Dataset entries:
::::::::::
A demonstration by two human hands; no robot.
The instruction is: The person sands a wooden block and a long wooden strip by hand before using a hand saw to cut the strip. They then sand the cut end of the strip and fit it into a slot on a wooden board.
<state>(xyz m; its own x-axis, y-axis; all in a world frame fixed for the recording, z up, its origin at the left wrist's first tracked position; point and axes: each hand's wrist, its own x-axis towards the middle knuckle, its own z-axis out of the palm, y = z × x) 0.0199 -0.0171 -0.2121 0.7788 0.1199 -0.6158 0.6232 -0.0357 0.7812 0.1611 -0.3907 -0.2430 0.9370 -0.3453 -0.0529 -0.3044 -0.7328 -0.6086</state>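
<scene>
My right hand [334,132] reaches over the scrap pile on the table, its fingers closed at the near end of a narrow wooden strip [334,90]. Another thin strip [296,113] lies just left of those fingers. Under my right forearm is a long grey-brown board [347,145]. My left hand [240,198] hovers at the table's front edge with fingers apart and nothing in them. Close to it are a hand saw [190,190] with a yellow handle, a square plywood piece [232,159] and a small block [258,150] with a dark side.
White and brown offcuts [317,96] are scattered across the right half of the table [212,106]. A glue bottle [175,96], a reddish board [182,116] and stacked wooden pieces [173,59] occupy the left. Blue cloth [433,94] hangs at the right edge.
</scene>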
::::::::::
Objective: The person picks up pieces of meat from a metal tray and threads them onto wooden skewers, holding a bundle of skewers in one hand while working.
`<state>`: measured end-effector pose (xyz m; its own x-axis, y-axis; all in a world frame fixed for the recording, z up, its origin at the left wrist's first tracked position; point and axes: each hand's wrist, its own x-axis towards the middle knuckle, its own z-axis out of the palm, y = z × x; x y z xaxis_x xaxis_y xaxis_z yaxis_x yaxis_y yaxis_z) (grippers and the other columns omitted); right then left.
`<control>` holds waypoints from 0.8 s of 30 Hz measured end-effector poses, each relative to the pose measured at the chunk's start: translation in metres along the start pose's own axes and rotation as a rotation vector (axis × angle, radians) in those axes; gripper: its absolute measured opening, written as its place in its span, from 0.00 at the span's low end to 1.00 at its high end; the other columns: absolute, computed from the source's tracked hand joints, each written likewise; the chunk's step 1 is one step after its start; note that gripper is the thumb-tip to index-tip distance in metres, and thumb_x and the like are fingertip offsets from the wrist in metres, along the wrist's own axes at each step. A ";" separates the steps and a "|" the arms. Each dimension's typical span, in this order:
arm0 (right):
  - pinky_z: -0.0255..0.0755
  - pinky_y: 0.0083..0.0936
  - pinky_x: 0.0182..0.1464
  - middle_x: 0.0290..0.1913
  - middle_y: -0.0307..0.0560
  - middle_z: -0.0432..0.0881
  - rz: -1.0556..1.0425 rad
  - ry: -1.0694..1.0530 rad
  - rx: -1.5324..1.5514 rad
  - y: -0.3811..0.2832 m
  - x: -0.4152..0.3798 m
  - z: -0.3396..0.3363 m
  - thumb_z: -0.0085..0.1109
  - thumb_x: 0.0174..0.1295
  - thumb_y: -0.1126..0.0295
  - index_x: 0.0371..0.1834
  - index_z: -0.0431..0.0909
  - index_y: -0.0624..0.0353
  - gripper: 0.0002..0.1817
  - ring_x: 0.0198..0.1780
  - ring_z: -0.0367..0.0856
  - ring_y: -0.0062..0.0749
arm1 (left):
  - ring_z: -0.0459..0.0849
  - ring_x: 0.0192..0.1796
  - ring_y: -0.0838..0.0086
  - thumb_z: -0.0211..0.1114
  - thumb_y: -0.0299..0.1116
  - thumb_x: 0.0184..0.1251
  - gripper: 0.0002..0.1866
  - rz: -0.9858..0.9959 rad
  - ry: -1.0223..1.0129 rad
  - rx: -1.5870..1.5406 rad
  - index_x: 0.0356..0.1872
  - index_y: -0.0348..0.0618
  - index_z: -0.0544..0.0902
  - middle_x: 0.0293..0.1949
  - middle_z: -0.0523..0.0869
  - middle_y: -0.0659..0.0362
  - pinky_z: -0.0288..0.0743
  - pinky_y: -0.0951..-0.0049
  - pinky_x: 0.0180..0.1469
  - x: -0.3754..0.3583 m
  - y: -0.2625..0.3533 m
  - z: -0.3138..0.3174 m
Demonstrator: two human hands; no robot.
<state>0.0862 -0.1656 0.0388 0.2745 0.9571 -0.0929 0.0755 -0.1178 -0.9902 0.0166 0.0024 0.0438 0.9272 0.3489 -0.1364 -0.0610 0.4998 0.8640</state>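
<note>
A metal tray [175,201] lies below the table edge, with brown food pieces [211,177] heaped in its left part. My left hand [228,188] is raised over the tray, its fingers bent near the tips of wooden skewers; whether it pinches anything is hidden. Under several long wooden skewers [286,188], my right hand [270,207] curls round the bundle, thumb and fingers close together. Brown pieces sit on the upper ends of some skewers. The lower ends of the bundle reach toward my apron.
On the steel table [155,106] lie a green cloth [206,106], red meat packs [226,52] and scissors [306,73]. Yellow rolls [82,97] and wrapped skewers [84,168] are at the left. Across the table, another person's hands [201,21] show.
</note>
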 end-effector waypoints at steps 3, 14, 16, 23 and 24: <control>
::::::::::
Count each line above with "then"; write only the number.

▸ TASK RESULT:
2